:: WHAT THE TASK ASKS ::
If a line in the data has the string "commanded", please show it.
Start of Block
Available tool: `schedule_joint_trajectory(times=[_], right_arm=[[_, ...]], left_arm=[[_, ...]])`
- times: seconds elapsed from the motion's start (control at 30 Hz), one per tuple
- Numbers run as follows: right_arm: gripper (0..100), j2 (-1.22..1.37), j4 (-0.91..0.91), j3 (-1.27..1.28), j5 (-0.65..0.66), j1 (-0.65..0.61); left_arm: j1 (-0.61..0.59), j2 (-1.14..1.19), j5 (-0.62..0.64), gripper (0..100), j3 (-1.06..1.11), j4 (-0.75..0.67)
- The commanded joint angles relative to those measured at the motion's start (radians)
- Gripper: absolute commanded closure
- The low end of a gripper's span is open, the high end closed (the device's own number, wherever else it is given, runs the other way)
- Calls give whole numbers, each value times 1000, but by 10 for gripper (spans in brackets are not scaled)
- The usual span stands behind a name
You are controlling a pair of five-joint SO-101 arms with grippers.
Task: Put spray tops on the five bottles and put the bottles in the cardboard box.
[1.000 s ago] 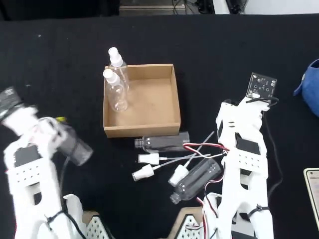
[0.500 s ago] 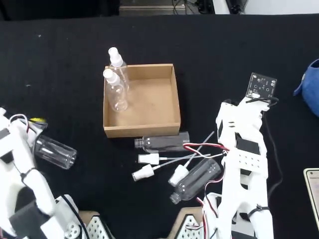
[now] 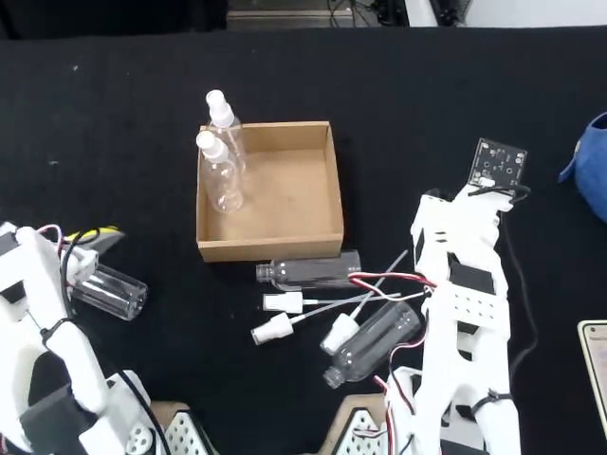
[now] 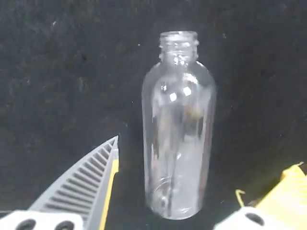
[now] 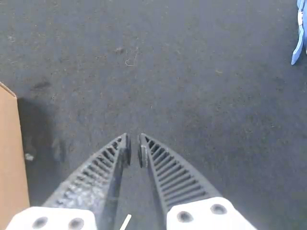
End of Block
:: RESPONSE TO THIS EXERCISE ::
- The commanded joint angles relative to those measured at the motion's start (radians)
- Gripper: absolute commanded closure

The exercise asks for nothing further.